Task. Write out all the data verbatim. Skip images.

Recorded information.

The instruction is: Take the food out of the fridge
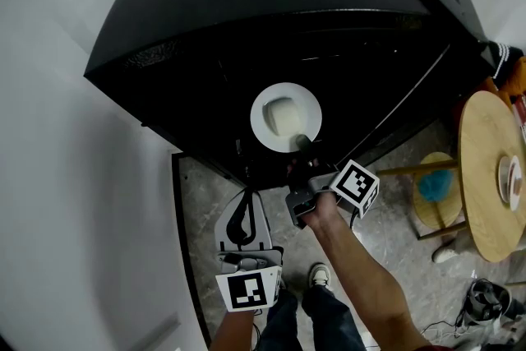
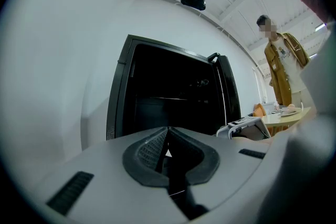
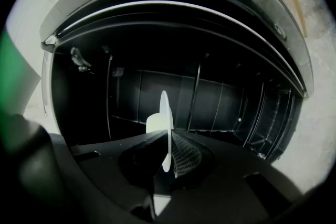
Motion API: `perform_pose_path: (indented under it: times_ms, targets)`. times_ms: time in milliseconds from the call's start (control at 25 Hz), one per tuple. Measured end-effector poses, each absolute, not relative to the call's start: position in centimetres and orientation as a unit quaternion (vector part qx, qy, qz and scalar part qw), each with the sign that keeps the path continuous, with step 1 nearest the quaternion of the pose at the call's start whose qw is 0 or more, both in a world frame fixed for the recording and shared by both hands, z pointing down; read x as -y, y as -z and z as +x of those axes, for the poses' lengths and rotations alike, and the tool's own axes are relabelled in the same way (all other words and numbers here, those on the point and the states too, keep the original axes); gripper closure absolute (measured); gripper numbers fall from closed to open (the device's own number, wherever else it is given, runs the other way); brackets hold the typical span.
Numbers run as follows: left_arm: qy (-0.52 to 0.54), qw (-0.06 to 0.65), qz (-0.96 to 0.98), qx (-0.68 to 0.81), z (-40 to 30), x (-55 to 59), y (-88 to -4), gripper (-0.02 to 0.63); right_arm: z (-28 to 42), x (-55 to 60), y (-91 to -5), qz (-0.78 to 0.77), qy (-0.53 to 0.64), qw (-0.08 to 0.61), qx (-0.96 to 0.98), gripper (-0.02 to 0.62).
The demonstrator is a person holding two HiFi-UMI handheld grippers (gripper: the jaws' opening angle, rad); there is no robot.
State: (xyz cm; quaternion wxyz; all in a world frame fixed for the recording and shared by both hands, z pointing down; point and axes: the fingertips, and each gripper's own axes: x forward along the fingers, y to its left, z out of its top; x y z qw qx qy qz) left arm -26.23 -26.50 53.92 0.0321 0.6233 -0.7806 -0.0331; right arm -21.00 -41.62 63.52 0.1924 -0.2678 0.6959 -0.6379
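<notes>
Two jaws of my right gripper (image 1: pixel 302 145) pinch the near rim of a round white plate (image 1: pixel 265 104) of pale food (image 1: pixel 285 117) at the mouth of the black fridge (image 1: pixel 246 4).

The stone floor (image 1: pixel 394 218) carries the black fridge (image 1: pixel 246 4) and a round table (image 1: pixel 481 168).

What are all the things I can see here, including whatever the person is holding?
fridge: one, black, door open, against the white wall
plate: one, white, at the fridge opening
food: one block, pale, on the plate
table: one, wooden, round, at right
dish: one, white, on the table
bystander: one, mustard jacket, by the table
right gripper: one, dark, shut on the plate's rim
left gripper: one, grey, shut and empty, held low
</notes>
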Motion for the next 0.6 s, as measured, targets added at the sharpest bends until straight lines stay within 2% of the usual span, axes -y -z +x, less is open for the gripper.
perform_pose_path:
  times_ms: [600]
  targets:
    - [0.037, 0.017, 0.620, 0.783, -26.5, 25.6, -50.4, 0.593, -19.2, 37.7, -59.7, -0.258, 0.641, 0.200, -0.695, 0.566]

Expected output.
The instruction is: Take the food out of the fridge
Motion API: `perform_pose_path: (indented under it: times_ms, targets)`. times_ms: time in milliseconds from the call's start (control at 25 Hz), one per tuple. Measured end-effector poses, each absolute, not relative to the call's start: position in centimetres and orientation as a unit quaternion (vector part qx, qy, qz and scalar part qw), each with the sign that keeps the path continuous, with step 1 nearest the quaternion of the pose at the call's start whose qw is 0 or more, both in a world frame fixed for the recording and shared by both hands, z pointing down; read x as -y, y as -z and z as +x of those axes, for the poses' lengths and rotations alike, and the tool's own axes are relabelled in the same way (all other words and numbers here, those on the point and the states too, keep the original axes); gripper closure absolute (measured); gripper numbers fall from closed to open (the device's own number, wherever else it is given, runs the other way); brackets hold the typical span.
Numbers run as follows: left_arm: qy (-0.52 to 0.54), qw (-0.06 to 0.65), qz (-0.96 to 0.98), qx (-0.68 to 0.81), z (-40 to 30), x (-55 to 59), y (-88 to -4), gripper (-0.02 to 0.63); right_arm: z (-28 to 42), x (-55 to 60), y (-91 to -5), qz (-0.78 to 0.77), qy (-0.53 to 0.64), qw (-0.08 to 0.61), qx (-0.96 to 0.98), gripper (-0.02 to 0.62).
The demonstrator is a person holding two HiFi-UMI handheld grippers (gripper: the jaws' opening angle, rad); there is no robot.
State: (xyz cm; quaternion wxyz; all in a world frame fixed for the recording and shared by both hands, z pointing down; point and axes: the fingertips, and each gripper's own axes: x forward along the fingers, y to its left, z out of its top; x y z qw qx qy qz) left arm -26.23 -26.50 53.92 0.0321 0.6233 -0.7806 -0.0331; right arm -21.00 -41.62 63.52 0.1924 -0.2678 0.6959 -0.6379
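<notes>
Two jaws of my right gripper (image 1: pixel 302 145) pinch the near rim of a round white plate (image 1: pixel 265 104) of pale food (image 1: pixel 285 117) at the mouth of the black fridge (image 1: pixel 246 4).

The stone floor (image 1: pixel 394 218) carries the black fridge (image 1: pixel 246 4) and a round table (image 1: pixel 481 168).

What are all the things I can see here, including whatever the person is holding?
fridge: one, black, door open, against the white wall
plate: one, white, at the fridge opening
food: one block, pale, on the plate
table: one, wooden, round, at right
dish: one, white, on the table
bystander: one, mustard jacket, by the table
right gripper: one, dark, shut on the plate's rim
left gripper: one, grey, shut and empty, held low
</notes>
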Motion for the next 0.6 s, as measured, targets added at the sharpest bends until straight lines stay within 2% of the usual span, axes -y -z +x, less is open for the gripper.
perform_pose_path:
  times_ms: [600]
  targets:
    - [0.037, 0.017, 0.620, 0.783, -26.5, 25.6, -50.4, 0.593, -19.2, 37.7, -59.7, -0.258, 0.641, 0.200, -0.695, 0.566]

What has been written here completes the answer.